Эренбург выехал из Парижа в Лондон в июне 1917-го. В его чемодане были паспорт, выданный Временным правительством, курительная трубка, фотография Шанталь и томик стихов Макса Жакоба, который британские таможенники поспешили изъять. В Лондоне он присоединился к группе из нескольких десятков других эмигрантов, также возвращающихся в Россию. В сопровождении британских миноносцев они отправились в путь, через Северное море, миновали Норвегию, Швецию, Финляндию… Несколько часов пути отделяли их от российских берегов, когда пришла поразительная новость — большевики попытались поднять вооруженное восстание в Петрограде. Значит, товарищи по гимназии, с которыми он играл в «профессиональных революционеров», Ленин, которого он высмеивал, называя «старшим дворником», всерьез пытаются взять власть в России.

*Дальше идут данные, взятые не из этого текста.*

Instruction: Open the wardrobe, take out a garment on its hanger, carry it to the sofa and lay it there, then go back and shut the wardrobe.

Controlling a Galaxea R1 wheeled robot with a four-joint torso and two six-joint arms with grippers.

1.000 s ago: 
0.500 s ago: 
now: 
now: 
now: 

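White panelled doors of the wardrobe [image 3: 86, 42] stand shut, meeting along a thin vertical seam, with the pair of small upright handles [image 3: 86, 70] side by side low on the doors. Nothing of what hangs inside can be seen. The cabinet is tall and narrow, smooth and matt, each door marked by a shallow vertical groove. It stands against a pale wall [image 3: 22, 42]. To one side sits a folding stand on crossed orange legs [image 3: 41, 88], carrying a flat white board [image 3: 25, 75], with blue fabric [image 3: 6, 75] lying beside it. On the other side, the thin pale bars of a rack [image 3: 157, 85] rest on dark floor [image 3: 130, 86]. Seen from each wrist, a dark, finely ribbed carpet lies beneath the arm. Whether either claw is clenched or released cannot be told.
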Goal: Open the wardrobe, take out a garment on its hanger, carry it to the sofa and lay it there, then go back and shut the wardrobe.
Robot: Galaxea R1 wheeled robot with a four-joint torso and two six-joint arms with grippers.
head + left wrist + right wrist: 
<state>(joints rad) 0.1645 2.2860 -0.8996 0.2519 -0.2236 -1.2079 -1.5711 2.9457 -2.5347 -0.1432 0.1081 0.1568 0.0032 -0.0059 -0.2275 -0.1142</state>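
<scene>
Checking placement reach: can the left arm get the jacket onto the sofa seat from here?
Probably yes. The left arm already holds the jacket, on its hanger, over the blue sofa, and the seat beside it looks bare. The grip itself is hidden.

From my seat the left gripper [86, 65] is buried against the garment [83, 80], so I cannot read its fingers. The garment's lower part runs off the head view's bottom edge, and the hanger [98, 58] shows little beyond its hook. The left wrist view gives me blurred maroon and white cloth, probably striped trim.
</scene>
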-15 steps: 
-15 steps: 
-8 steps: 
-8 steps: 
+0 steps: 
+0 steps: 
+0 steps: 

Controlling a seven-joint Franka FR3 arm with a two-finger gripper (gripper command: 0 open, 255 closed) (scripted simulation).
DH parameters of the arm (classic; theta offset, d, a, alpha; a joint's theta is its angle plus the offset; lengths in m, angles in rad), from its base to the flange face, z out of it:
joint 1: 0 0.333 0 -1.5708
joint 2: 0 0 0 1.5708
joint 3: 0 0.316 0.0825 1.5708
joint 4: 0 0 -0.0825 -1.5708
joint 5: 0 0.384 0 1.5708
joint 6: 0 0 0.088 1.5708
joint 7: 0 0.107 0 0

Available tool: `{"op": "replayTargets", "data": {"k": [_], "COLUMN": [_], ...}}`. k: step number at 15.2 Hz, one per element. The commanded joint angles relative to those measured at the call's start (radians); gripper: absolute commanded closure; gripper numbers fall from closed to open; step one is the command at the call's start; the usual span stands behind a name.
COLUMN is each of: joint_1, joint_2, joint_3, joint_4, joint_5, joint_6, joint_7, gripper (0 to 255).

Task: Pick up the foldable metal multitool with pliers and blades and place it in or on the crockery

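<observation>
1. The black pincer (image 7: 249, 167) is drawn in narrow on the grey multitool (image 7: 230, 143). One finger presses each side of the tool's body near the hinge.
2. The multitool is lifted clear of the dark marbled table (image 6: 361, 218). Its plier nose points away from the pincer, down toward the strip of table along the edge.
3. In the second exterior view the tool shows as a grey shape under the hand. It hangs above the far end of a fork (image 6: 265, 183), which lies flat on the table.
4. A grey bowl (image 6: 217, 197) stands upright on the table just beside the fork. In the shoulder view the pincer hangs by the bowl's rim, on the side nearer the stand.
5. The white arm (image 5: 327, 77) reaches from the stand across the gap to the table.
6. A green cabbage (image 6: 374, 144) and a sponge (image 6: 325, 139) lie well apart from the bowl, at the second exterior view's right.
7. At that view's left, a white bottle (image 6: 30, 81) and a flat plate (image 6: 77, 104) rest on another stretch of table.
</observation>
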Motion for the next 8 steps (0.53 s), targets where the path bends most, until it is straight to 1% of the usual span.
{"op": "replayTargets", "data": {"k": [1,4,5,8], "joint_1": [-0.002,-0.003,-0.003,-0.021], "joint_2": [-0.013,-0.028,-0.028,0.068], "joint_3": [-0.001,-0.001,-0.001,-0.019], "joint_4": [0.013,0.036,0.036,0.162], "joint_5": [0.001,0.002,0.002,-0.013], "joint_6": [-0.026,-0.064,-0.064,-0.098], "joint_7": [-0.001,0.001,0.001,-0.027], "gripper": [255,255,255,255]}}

Однако это была совсем не та Россия, о которой он грезил в Париже. Конечно, он знал ее — знал русскую тоску по истине, доходящую до анархии и беспощадности. Эту Россию он узнал из романов Достоевского, из наблюдений жизни рабочих на заводе, где работал его отец, из собственного юношеского революционного опыта. Но его пугала эта Россия Пугачева и братьев Карамазовых. Та страна, которую он назвал своей на полях Шампани, была в его глазах воплощением силы и смирения, простоты и в то же время гордости своей великой судьбой. И вот прошло всего около двадцати дней с его приезда в Петроград, и он уже с тревогой пишет в «Биржевых ведомостях»: «Россия больна, Россия при смерти. На Западе я понял ее значение и ее духовную мощь. Вот уже со всех сторон льется кровь. Немцы надвигаются. Весь мир смотрит — неужели Россия была лжепророком, неужели дух примирения и любви столь же быстро вылинял, как и красные флажки? А у нас, русских, еще один страшный вопрос: неужели отдадим родину на раздел и поругание? Да не будет! Праздники кончились, всю чашу горечи нам надо нынче испить. Но не погибнет Россия»[62].

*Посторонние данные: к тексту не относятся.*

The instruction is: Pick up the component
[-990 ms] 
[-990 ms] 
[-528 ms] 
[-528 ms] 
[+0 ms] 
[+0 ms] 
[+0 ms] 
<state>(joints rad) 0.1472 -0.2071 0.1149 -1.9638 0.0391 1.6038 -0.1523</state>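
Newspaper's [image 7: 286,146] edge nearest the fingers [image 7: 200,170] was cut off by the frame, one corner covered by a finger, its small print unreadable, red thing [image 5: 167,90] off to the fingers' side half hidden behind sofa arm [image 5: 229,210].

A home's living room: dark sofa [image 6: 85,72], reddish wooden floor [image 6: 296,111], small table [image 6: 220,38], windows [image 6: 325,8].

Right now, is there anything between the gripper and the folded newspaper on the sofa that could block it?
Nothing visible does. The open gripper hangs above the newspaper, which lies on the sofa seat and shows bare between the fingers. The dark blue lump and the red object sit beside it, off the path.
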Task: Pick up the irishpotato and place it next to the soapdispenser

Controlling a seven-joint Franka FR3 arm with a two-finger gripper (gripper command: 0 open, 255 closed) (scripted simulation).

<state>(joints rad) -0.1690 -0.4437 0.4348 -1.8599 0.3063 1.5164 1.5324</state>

Воспоминания о Париже были еще живы. В его записных книжках (к сожалению, крайне неразборчивы) порой встречаются записи на французском языке и выведенное каллиграфическими буквами имя Шанталь. Он хотел ей написать, но понимал, что она не сможет разобраться в хаосе русских событий. К счастью, в Петрограде он отыскал Катю, Тихона и свою дочь Ирину. Впрочем, здесь не все было благополучно: отец Кати, зажиточный немецкий коммерсант, не выносил Эренбурга: «…ко всем прочим грехам, я был евреем»[63]. Он встречает также знакомого по Монпарнасу, Бориса Савинкова. Бывший террорист, мрачная и загадочная личность, стал помощником министра войны в правительстве Керенского, принимал в Зимнем дворце. Положение в Петрограде быстро ухудшалось. Ходили слухи о народных волнениях, погромах, о заговоре генерала Корнилова против Временного правительства. С августа заговорили о голоде; боясь наступления немецкой армии, государственные учреждения начали готовиться к эвакуации в Москву. В присутствии своего помощника, философа Федора Степуна, Савинков предлагает Эренбургу отправиться на фронт в качестве политического комиссара[64]. Предложение останется без последствий, так как Керенский расстается со своим военным министром. Оказавшись не у дел, Эренбург решается отправиться на юг, где живут мать и две сестры.
«Кажется, никогда в России столько не ездили — расходились, разбушевались воды. Бегут, кто откуда, кто куда, и ни у кого нет надежды, но лишь унылая злоба и страх», — писал он в статье, датированной 15 октября. В этом кратком описании российской жизни совсем нет экзальтированности, ощущавшейся год назад. Еще одна сцена поражает Илью, взволнованного предстоящей встречей с матерью: в поезде, среди утомленной и раздраженной толпы пассажиров, старик еврей надел на себя шелковую накидку, открыл книгу и, раскачиваясь, стал молиться. Двое молоденьких солдат, начавших было произносить в его адрес длинное ругательство, вдруг умолкли. «Все мы глядели вновь на качающегося еврея. Не ведая его сурового бога, не понимая толком слов молитвы, но все — чую! — завидуя, что может он сейчас не только ненавидеть или страдать, но еще верить и молиться»[65].